Converting Scikit-Learn H2O.ai pipelines to PMML

The h2o package provides Python language wrappers for H2O.ai estimators. One and the same class can be used in standalone mode (ie. the train-predict API) as well as in Scikit-Learn pipeline mode (ie. the fit-predict API).

A Scikit-Learn H2O.ai pipeline must address two extra challenges, which relate to bridging the gap between the “local” Scikit-Learn/Python environment and the “remote” H2O.ai/Java environment:

  1. Uploading training and testing datasets from local to remote.
  2. Downloading models from remote to local.

Training

A Scikit-Learn H2O.ai pipeline template:

from h2o import H2OFrame
from h2o.estimators.random_forest import H2ORandomForestEstimator
from sklearn.compose import ColumnTransformer
from sklearn2pmml.decoration import CategoricalDomain, ContinuousDomain
from sklearn2pmml.pipeline import PMMLPipeline
from sklearn2pmml.preprocessing.h2o import H2OFrameConstructor

import h2o

h2o.init()

pipeline = PMMLPipeline([
  ("initializer", ColumnTransformer(
    [(cat_col, CategoricalDomain(), [cat_col]) for cat_col in cat_cols] +
    [(cont_col, ContinuousDomain(), [cont_col]) for cont_col in cont_cols]
  )),
  ("uploader", H2OFrameConstructor()),
  ("classifier", H2ORandomForestEstimator())
])
pipeline.fit(X, H2OFrame(y.to_frame(), column_types = ["categorical"]))

h2o.shutdown()

The initializer step is a column mapper (meta-)transformer that captures the detailed description of the training dataset using SkLearn2PMML decorators.

The pipeline does not perform any data pre-processing transformations. Unlike Scikit-Learn modeling algorithms, the majority of H2O.ai modeling algorithms can accept non-numeric columns as-is.

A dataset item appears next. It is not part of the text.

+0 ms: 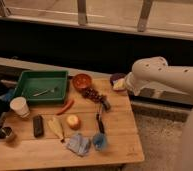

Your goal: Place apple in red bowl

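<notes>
The apple [73, 121] is a small yellow-orange fruit lying on the wooden table [117, 132], near its middle. The red bowl [82, 81] stands upright at the table's back edge, beyond and a little right of the apple. My white arm [152, 75] reaches in from the right. The gripper [118, 85] is at the arm's left end, over the table's back right corner, to the right of the red bowl and far from the apple. It partly covers a dark purple bowl [116, 77].
A green tray [27, 80] holding a utensil sits back left. A red chili [66, 106], a banana [56, 127], dark grapes [92, 94], a black tool [99, 122], a blue cloth [79, 144], a blue cup [100, 141], a white cup [20, 106] and a black bar [38, 126] lie around the apple.
</notes>
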Robot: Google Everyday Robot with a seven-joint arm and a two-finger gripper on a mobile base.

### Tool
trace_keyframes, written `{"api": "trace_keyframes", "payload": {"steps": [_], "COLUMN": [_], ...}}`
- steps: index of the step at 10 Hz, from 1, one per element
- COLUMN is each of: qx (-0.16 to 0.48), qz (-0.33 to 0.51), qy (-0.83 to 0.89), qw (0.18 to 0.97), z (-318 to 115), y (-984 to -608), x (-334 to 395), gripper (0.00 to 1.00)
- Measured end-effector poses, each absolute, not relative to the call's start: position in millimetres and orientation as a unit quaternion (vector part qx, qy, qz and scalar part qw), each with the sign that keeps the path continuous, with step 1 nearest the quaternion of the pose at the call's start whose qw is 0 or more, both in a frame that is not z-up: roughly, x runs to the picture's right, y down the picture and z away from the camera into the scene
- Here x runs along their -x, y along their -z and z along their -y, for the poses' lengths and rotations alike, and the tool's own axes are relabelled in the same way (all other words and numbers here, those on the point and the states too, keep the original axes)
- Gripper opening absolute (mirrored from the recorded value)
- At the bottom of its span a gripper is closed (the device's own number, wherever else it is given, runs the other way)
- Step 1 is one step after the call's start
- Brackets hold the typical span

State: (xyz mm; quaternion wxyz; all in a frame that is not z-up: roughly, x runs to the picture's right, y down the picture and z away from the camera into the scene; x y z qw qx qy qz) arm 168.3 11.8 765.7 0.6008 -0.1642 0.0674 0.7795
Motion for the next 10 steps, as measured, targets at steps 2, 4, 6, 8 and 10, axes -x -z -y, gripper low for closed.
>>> {"api": "trace_keyframes", "payload": {"steps": [2, 4, 6, 8, 10], "qx": [0.191, 0.199, 0.199, 0.199, 0.207], "qz": [-0.04, -0.031, -0.032, -0.032, -0.03], "qy": [-0.743, -0.731, -0.732, -0.73, -0.724], "qw": [0.64, 0.652, 0.651, 0.653, 0.657], "z": [-21, -22, -22, -22, -24], "y": [-747, -742, -741, -744, -751], "x": [-121, -105, -107, -105, -95], "gripper": [0.75, 0.75, 0.75, 0.75, 0.75]}}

In fact, uncalled-for helper transformations may harm the predictive performance of a pipeline. For example, H2O.ai decision tree algorithms can generate set-style categorical splits (“ in ") for string columns. However, they fall back to binary indicator-style categorical splits (" is ") when the string column has been one-hot encoded into multiple integer columns.

The sklearn2pmml package provides the sklearn2pmml.preprocessing.h2o.H2OFrameConstructor (meta-)transformer for uploading datasets from within Scikit-Learn pipelines.

Important: The data uploader step can be inserted only into one specific location in the pipeline - right between the last Scikit-Learn transformer step and the first H2O.ai transformer (eg. PCA, TF-IDF, Word2Vec) or model step. This stems from the fact that data upload changes the type of the X dataset from Pandas’ data frame or Numpy array to H2O.ai data frame (ie. the h2o.H2OFrame type), thereby making it unacceptable to Scikit-Learn estimators (other than passthrough transformers).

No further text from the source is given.